WHAT THE TASK ASKS:
Reproduce each record exactly. The pictures should be skipped.

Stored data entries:
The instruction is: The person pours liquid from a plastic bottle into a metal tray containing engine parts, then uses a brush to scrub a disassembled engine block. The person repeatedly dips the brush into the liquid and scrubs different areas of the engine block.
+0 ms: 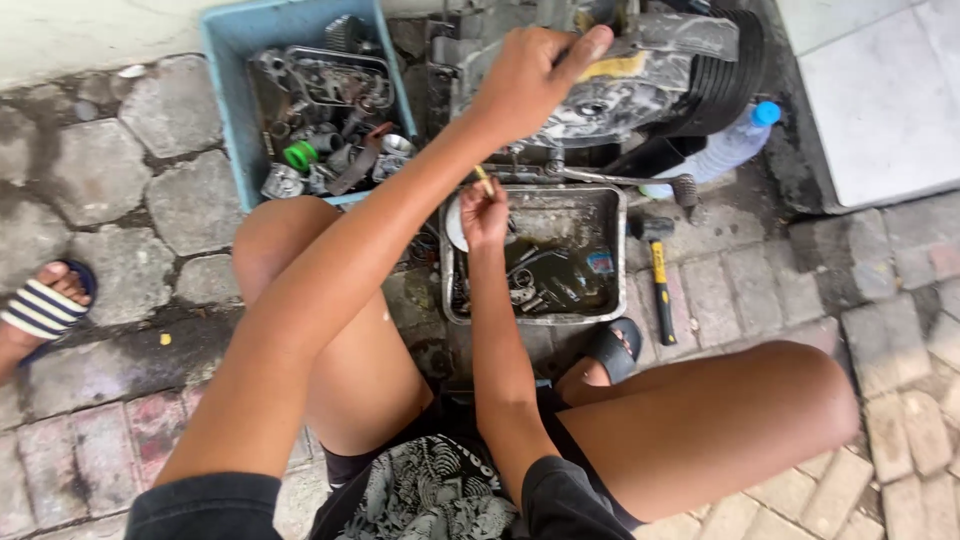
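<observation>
My left hand (530, 80) reaches forward and grips the top of a grey, grimy engine casing (610, 110), next to a yellowish patch on it. My right hand (485, 215) is held lower, at the near left corner of a metal tray (612, 205), and pinches a thin yellowish stick-like tool (483, 180) that points up towards the engine. The tray holds dark dirty liquid and several small metal parts. I am squatting, with my bare knees on either side of the tray.
A blue plastic crate (225, 120) with several engine parts stands at the back left. A yellow-handled hammer (658, 285) lies right of the tray, a blue-capped plastic bottle (735, 145) behind it. Another person's sandalled foot (40, 305) is at the far left.
</observation>
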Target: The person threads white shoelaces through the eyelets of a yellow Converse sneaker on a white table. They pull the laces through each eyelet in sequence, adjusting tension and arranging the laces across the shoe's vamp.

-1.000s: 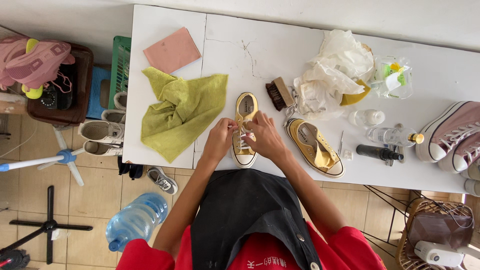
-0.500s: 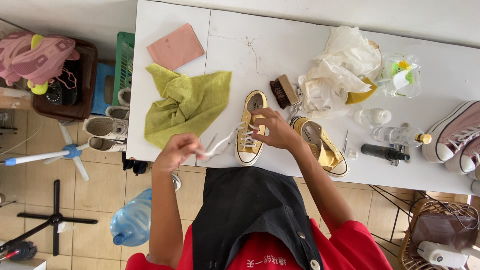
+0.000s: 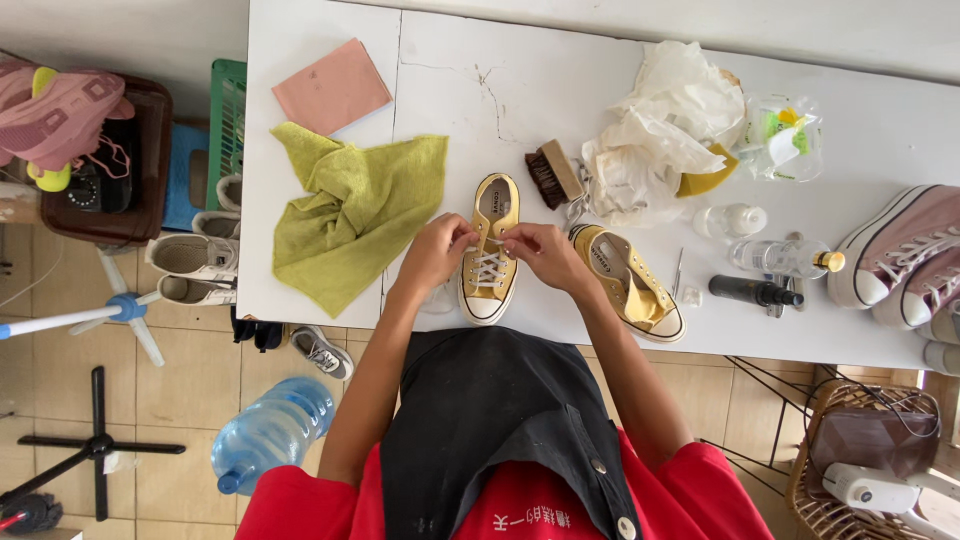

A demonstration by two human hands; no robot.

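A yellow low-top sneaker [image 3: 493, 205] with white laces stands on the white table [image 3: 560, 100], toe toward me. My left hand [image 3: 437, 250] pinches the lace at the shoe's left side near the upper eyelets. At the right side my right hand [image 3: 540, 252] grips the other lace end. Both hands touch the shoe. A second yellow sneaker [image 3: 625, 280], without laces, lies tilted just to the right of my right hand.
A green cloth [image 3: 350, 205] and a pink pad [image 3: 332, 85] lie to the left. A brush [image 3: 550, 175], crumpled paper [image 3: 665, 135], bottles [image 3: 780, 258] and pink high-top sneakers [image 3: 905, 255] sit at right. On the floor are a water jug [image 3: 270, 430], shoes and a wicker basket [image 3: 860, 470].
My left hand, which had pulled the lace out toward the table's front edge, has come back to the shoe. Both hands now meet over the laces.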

SOLUTION TO THE EXERCISE:
The instruction is: The person pours liquid from a plastic bottle into a metal tray containing engine parts, then uses a brush to scrub a disassembled engine block. The person repeatedly dips the brush into the liquid and scrubs different areas of the engine block.
+0 ms: 
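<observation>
My left hand (530, 80) reaches forward and grips the top of a grey, grimy engine casing (610, 110), next to a yellowish patch on it. My right hand (485, 215) is held lower, at the near left corner of a metal tray (612, 205), and pinches a thin yellowish stick-like tool (483, 180) that points up towards the engine. The tray holds dark dirty liquid and several small metal parts. I am squatting, with my bare knees on either side of the tray.
A blue plastic crate (225, 120) with several engine parts stands at the back left. A yellow-handled hammer (658, 285) lies right of the tray, a blue-capped plastic bottle (735, 145) behind it. Another person's sandalled foot (40, 305) is at the far left.
</observation>
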Target: The person threads white shoelaces through the eyelets of a yellow Converse sneaker on a white table. They pull the laces through each eyelet in sequence, adjusting tension and arranging the laces across the shoe's vamp.

-1.000s: 
-0.500s: 
+0.000s: 

A demonstration by two human hands; no robot.

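A yellow low-top sneaker [image 3: 493, 205] with white laces stands on the white table [image 3: 560, 100], toe toward me. My left hand [image 3: 437, 250] pinches the lace at the shoe's left side near the upper eyelets. At the right side my right hand [image 3: 540, 252] grips the other lace end. Both hands touch the shoe. A second yellow sneaker [image 3: 625, 280], without laces, lies tilted just to the right of my right hand.
A green cloth [image 3: 350, 205] and a pink pad [image 3: 332, 85] lie to the left. A brush [image 3: 550, 175], crumpled paper [image 3: 665, 135], bottles [image 3: 780, 258] and pink high-top sneakers [image 3: 905, 255] sit at right. On the floor are a water jug [image 3: 270, 430], shoes and a wicker basket [image 3: 860, 470].
My left hand, which had pulled the lace out toward the table's front edge, has come back to the shoe. Both hands now meet over the laces.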

Nothing else is needed to complete the answer.